- Exercise objective:
Across the entries below, how many lines include the word "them"? Reply with only the number.

- Source information:

##########

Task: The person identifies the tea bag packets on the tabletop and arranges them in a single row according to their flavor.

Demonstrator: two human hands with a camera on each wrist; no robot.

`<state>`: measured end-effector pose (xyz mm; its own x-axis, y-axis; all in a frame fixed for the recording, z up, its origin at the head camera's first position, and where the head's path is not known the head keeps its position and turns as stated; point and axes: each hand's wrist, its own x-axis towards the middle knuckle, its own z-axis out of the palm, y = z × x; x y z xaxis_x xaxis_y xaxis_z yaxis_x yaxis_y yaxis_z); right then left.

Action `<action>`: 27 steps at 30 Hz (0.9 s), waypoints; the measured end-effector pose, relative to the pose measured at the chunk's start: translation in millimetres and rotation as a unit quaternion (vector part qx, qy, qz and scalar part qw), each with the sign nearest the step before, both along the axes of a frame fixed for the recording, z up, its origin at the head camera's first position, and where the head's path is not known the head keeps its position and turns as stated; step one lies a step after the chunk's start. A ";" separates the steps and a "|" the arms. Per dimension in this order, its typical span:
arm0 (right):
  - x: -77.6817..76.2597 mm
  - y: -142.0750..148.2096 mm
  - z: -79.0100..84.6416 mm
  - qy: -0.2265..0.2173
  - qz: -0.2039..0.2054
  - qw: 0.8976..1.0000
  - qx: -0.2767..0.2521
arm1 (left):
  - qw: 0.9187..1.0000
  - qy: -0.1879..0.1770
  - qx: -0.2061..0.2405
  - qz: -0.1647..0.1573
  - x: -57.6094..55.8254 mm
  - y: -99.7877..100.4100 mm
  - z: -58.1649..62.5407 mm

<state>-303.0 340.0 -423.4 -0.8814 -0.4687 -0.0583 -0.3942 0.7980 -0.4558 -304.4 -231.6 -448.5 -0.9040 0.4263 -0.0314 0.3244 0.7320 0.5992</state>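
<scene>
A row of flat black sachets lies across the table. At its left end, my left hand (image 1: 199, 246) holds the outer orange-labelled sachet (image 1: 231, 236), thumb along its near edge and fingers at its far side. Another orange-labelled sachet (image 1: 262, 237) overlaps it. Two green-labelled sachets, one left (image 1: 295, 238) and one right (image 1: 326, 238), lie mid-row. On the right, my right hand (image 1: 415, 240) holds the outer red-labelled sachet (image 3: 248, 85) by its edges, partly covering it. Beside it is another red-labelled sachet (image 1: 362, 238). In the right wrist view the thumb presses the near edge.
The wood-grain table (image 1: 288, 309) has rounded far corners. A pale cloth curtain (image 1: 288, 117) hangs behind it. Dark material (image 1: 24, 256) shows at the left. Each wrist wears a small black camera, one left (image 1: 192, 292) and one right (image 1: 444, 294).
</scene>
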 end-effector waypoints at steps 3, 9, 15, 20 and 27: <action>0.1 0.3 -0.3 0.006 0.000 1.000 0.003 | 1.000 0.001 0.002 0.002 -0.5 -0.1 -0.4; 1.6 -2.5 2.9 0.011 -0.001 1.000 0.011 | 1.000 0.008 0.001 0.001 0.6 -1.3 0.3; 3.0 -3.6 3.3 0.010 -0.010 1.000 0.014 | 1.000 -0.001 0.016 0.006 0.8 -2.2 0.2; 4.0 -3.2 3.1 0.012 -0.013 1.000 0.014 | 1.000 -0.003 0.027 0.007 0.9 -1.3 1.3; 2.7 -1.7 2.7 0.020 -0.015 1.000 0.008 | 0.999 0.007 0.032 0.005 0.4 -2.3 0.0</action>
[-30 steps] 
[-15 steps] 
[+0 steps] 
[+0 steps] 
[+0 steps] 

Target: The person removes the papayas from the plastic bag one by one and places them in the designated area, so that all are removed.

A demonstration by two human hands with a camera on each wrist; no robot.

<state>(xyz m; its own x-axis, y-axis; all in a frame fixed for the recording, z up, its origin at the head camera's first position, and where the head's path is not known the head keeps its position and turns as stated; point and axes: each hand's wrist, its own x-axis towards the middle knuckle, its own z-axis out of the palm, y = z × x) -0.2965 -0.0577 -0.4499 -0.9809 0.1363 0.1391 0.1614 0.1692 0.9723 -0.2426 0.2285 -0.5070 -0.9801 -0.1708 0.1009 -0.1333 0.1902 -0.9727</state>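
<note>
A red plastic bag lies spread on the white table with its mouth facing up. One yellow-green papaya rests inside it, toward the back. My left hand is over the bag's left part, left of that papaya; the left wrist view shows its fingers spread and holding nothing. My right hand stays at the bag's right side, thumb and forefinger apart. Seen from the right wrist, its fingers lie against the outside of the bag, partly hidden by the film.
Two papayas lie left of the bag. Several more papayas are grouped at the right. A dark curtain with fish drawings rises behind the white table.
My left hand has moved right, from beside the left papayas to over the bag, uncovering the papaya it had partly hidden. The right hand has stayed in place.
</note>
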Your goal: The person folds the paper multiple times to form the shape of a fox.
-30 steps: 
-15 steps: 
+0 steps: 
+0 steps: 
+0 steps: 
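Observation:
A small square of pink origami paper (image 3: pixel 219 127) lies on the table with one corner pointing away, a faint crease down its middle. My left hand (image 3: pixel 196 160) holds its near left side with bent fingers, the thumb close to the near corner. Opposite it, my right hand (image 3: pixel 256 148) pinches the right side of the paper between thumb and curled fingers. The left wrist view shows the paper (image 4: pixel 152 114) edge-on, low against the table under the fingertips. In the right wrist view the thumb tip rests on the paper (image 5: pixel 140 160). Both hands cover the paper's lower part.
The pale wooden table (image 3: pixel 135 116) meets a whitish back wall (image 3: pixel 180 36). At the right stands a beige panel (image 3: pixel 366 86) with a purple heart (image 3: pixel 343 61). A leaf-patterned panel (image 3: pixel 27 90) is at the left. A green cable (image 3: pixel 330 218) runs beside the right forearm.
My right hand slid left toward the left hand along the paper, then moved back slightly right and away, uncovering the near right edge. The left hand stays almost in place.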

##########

- Result of this exercise:
2